Input records Block Start
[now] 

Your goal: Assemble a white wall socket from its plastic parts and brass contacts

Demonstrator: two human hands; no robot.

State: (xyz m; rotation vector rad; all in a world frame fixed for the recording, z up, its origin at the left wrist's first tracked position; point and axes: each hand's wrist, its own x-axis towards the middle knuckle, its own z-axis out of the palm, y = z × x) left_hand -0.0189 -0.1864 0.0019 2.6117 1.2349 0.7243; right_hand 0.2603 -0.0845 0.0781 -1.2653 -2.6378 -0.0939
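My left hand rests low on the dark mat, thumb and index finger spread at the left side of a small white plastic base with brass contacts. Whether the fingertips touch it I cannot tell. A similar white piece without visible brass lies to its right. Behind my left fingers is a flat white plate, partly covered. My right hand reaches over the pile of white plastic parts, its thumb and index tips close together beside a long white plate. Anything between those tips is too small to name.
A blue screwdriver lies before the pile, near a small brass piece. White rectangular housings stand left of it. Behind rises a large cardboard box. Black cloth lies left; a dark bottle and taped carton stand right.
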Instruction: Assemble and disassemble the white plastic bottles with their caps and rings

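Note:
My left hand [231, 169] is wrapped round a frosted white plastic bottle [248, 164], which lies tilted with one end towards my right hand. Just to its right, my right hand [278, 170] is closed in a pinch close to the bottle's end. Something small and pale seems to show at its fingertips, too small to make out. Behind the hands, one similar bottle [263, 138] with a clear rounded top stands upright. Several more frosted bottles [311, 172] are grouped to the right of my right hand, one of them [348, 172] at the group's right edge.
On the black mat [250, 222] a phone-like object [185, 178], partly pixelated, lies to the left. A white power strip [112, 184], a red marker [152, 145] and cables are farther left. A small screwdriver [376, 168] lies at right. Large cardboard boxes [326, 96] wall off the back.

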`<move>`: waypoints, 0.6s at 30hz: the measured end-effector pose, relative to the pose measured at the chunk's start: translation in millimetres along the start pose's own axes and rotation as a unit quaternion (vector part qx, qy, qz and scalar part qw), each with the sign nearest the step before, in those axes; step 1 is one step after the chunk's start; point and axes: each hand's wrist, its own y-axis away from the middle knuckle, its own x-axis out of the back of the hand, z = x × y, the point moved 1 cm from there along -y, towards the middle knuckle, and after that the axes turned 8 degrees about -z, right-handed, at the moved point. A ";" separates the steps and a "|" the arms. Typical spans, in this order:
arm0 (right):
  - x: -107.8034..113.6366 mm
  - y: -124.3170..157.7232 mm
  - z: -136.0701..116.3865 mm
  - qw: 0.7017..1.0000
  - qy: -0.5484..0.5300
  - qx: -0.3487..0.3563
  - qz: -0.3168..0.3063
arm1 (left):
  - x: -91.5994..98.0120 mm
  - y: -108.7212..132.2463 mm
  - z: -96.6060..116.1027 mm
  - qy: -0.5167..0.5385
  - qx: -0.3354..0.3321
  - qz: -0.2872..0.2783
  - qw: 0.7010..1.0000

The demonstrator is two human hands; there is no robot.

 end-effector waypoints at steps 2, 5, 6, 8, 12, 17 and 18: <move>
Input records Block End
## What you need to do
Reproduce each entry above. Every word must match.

## Reply
[now] 

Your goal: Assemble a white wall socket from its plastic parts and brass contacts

Demonstrator: two human hands; no robot.

State: (xyz m; rotation vector rad; all in a world frame fixed for the recording, z up, its origin at the left wrist's first tracked position; point and axes: each hand's wrist, its own x-axis towards the middle knuckle, its own z-axis out of the palm, y = z × x) left_hand -0.0189 -0.1864 0.0019 2.6117 1.2349 0.7243; right_hand 0.2603 -0.0845 0.0781 -1.2653 -2.6378 -0.0939
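My left hand rests low on the dark mat, thumb and index finger spread at the left side of a small white plastic base with brass contacts. Whether the fingertips touch it I cannot tell. A similar white piece without visible brass lies to its right. Behind my left fingers is a flat white plate, partly covered. My right hand reaches over the pile of white plastic parts, its thumb and index tips close together beside a long white plate. Anything between those tips is too small to name.
A blue screwdriver lies before the pile, near a small brass piece. White rectangular housings stand left of it. Behind rises a large cardboard box. Black cloth lies left; a dark bottle and taped carton stand right.
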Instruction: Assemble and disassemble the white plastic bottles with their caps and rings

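Note:
My left hand [231, 169] is wrapped round a frosted white plastic bottle [248, 164], which lies tilted with one end towards my right hand. Just to its right, my right hand [278, 170] is closed in a pinch close to the bottle's end. Something small and pale seems to show at its fingertips, too small to make out. Behind the hands, one similar bottle [263, 138] with a clear rounded top stands upright. Several more frosted bottles [311, 172] are grouped to the right of my right hand, one of them [348, 172] at the group's right edge.
On the black mat [250, 222] a phone-like object [185, 178], partly pixelated, lies to the left. A white power strip [112, 184], a red marker [152, 145] and cables are farther left. A small screwdriver [376, 168] lies at right. Large cardboard boxes [326, 96] wall off the back.
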
`<move>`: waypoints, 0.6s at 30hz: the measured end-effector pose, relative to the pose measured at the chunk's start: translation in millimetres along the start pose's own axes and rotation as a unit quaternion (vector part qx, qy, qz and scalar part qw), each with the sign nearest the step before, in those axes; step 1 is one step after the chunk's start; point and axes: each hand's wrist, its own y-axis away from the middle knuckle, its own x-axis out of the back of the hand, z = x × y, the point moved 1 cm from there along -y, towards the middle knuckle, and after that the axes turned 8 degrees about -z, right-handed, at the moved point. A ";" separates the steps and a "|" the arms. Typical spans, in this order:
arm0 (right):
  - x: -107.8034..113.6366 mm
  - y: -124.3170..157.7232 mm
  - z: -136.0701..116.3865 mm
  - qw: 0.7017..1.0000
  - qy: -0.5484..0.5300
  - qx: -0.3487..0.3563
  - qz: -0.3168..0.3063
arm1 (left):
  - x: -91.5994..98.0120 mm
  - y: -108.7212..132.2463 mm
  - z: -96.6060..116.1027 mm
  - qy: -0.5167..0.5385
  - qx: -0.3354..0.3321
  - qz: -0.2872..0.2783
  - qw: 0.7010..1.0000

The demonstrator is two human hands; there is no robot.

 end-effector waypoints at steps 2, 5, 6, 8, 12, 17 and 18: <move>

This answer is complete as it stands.